List all lines of the data containing the word "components".

» Information provided
● ● ● ●

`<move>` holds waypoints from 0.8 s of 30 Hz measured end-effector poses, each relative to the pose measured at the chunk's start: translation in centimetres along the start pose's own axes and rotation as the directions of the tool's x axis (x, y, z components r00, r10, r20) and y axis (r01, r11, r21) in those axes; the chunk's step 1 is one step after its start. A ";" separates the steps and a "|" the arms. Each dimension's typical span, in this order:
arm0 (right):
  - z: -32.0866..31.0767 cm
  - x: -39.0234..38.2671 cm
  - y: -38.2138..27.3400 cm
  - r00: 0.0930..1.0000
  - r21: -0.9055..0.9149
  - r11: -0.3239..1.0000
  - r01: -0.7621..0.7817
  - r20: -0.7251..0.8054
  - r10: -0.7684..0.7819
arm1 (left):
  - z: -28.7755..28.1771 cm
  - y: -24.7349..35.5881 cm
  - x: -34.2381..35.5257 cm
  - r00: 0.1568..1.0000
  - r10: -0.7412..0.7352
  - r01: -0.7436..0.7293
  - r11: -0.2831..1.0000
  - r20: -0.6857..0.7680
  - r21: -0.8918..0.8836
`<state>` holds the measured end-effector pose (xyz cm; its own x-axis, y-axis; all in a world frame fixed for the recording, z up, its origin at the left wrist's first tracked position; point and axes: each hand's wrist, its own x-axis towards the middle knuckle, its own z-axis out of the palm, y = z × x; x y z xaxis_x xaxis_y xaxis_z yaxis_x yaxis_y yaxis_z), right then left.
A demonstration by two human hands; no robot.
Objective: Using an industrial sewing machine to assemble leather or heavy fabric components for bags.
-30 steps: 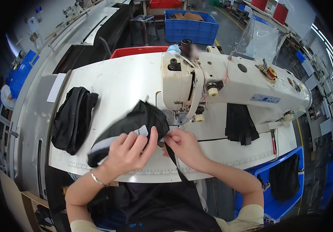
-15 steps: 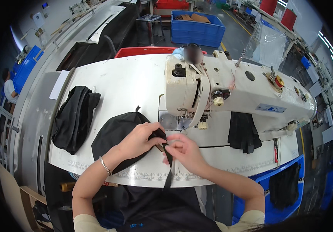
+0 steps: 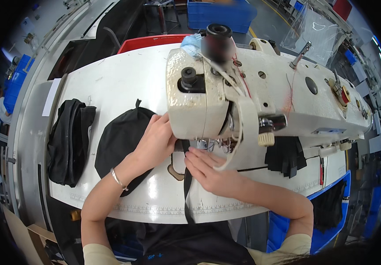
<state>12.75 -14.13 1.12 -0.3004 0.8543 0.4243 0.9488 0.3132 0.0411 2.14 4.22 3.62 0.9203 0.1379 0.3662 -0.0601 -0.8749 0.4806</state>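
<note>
In front of me stands a white sewing machine [image 3: 188, 110], its needle area low over the table. My left hand [image 3: 154, 140] is curled at the left of the machine head, its fingertips hidden behind it, so what it pinches does not show. Beneath and beside that wrist lies a rounded black fabric piece [image 3: 122, 132] with a small tab at its top. My right hand [image 3: 212, 173] has its fingers pressed together on a narrow black strap [image 3: 187, 185], just in front of the needle area. The strap runs down toward the table's front edge.
Folded black fabric [image 3: 70, 141] lies at the table's left. Black strips [image 3: 284, 154] sit under the machine arm, near a red-handled tool [image 3: 321, 171]. A blue bin [image 3: 283, 227] stands at the right front, a red bin [image 3: 150, 42] behind the table.
Both hands have brought the strap's upper end to the needle area. My right fingers have gone from pinching upright to lying along the strap. The view has moved closer to the machine.
</note>
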 end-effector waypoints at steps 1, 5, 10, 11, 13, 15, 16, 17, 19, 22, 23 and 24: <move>0.0 -0.2 0.8 1.000 -0.062 0.998 0.003 0.007 -0.002 | 0.8 -0.7 0.7 0.999 -0.016 0.017 0.999 -0.033 0.038; -0.1 -2.3 1.7 0.970 0.059 0.985 -0.163 0.193 0.149 | 3.1 -2.8 2.8 0.993 -0.035 0.048 0.993 -0.112 0.111; 0.0 -2.5 1.8 0.885 0.815 0.355 -0.458 0.378 0.273 | 3.2 -3.4 2.7 0.997 -0.030 0.039 0.990 -0.065 0.133; -0.1 -2.3 2.1 0.908 0.849 0.339 -0.405 0.329 0.260 | 3.2 -3.5 2.4 0.998 -0.027 0.034 0.989 -0.057 0.140; -0.6 -1.8 2.7 0.835 0.807 0.219 -0.549 0.521 0.175 | 3.3 -3.8 2.3 0.999 -0.027 0.033 0.988 -0.045 0.149; -1.0 -1.6 2.9 0.789 0.791 0.029 -0.612 0.607 0.098 | 3.3 -4.0 2.6 0.999 -0.022 0.028 0.986 -0.039 0.163; -1.2 -1.6 3.0 0.694 0.694 0.019 -0.720 0.718 0.053 | 3.1 -3.8 2.7 0.999 -0.019 0.025 0.985 -0.036 0.172; -1.3 -1.7 2.7 0.798 0.586 0.606 -0.539 0.586 0.143 | 2.7 -3.5 2.8 0.999 -0.014 0.019 0.983 -0.034 0.181; -1.4 -2.0 1.8 0.961 0.006 1.000 -0.027 0.277 0.024 | 1.4 -2.0 2.5 1.000 0.002 0.004 0.976 -0.029 0.218; -1.9 -2.9 -0.5 0.988 -0.038 0.989 0.141 0.070 -0.138 | -2.0 2.3 -0.9 0.994 -0.080 0.053 0.951 0.075 0.306; -2.4 -3.3 -1.7 0.982 0.067 0.981 0.183 0.023 -0.185 | -3.0 3.9 -2.7 0.984 -0.122 0.076 0.947 0.131 0.312; -2.8 -3.7 -3.0 0.974 0.131 0.965 0.228 -0.032 -0.226 | -4.1 5.5 -4.7 0.976 -0.165 0.109 0.937 0.146 0.332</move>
<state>11.32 -19.40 2.00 -0.5039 0.7478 0.4323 0.8340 0.5515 0.0181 -4.13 0.67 7.77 0.9640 0.2110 0.1621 0.1719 -0.9589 0.2259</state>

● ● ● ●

» Answer to the exercise
`<move>` holds waypoints from 0.8 s of 30 Hz measured end-effector poses, each relative to the pose measured at the chunk's start: translation in centimetres along the start pose's own axes and rotation as the directions of the tool's x axis (x, y, z components r00, r10, r20) and y axis (r01, r11, r21) in those axes; the chunk's step 1 is one step after its start. A ";" separates the steps and a "|" the arms. Each dimension's typical span, in this order:
Objective: Using an industrial sewing machine to assemble leather or heavy fabric components for bags.

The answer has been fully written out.